> [Your assignment]
Give back the whole listing exactly, line by line.

> [Provided material]
'''

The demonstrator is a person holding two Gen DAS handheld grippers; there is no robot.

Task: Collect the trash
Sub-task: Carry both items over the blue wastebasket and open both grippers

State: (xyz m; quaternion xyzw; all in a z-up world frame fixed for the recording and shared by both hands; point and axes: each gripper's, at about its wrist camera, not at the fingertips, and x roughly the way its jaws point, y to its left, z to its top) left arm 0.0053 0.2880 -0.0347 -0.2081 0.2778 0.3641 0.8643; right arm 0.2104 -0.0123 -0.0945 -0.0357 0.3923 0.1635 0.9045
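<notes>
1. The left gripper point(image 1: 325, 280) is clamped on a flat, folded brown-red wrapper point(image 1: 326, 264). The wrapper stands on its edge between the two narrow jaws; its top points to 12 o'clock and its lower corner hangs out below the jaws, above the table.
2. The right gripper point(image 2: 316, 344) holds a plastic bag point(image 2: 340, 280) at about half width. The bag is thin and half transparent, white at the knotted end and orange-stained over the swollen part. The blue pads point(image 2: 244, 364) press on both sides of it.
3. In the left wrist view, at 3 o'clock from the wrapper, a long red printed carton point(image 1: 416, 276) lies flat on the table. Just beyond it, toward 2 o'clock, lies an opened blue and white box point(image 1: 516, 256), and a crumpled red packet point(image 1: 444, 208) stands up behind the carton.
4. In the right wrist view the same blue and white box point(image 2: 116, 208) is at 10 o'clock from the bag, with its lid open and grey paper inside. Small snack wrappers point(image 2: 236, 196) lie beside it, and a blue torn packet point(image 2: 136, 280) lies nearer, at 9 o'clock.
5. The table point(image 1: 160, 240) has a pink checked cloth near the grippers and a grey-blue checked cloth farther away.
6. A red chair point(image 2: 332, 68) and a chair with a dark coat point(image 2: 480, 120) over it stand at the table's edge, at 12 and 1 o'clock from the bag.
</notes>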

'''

> [Result]
The demonstrator is a person holding two Gen DAS handheld grippers; there is no robot.

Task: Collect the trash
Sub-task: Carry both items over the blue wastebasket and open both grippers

State: (xyz m; quaternion xyzw; all in a z-up world frame fixed for the recording and shared by both hands; point and axes: each gripper's, at about its wrist camera, not at the fingertips, and x roughly the way its jaws point, y to its left, z to its top) left arm 0.0053 0.2880 -0.0347 -0.2081 0.2778 0.3641 0.8643; right arm 0.2104 -0.0123 -0.0945 -0.0357 0.3923 0.1635 0.9045
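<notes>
1. The left gripper point(image 1: 325, 280) is clamped on a flat, folded brown-red wrapper point(image 1: 326, 264). The wrapper stands on its edge between the two narrow jaws; its top points to 12 o'clock and its lower corner hangs out below the jaws, above the table.
2. The right gripper point(image 2: 316, 344) holds a plastic bag point(image 2: 340, 280) at about half width. The bag is thin and half transparent, white at the knotted end and orange-stained over the swollen part. The blue pads point(image 2: 244, 364) press on both sides of it.
3. In the left wrist view, at 3 o'clock from the wrapper, a long red printed carton point(image 1: 416, 276) lies flat on the table. Just beyond it, toward 2 o'clock, lies an opened blue and white box point(image 1: 516, 256), and a crumpled red packet point(image 1: 444, 208) stands up behind the carton.
4. In the right wrist view the same blue and white box point(image 2: 116, 208) is at 10 o'clock from the bag, with its lid open and grey paper inside. Small snack wrappers point(image 2: 236, 196) lie beside it, and a blue torn packet point(image 2: 136, 280) lies nearer, at 9 o'clock.
5. The table point(image 1: 160, 240) has a pink checked cloth near the grippers and a grey-blue checked cloth farther away.
6. A red chair point(image 2: 332, 68) and a chair with a dark coat point(image 2: 480, 120) over it stand at the table's edge, at 12 and 1 o'clock from the bag.
</notes>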

Nothing else belongs to this exercise.